PROBLEM DESCRIPTION: Output exactly those lines of the data that lie between the line containing "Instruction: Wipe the" and the final line, both ends counted.

STORED DATA:
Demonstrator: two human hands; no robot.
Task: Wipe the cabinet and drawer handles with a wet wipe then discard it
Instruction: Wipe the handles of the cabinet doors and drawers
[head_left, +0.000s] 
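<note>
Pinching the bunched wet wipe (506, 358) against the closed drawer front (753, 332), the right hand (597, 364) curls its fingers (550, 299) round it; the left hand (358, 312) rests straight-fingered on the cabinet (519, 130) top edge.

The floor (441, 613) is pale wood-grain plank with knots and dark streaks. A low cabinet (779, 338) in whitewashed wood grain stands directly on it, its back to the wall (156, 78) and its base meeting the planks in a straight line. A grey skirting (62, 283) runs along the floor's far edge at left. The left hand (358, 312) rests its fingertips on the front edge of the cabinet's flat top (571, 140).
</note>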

SOLUTION TO THIS EXERCISE:
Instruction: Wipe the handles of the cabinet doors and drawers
[head_left, +0.000s] 
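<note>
Pinching the bunched wet wipe (506, 358) against the closed drawer front (753, 332), the right hand (597, 364) curls its fingers (550, 299) round it; the left hand (358, 312) rests straight-fingered on the cabinet (519, 130) top edge.

The floor (441, 613) is pale wood-grain plank with knots and dark streaks. A low cabinet (779, 338) in whitewashed wood grain stands directly on it, its back to the wall (156, 78) and its base meeting the planks in a straight line. A grey skirting (62, 283) runs along the floor's far edge at left. The left hand (358, 312) rests its fingertips on the front edge of the cabinet's flat top (571, 140).
</note>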

The response to this exercise has been given in full.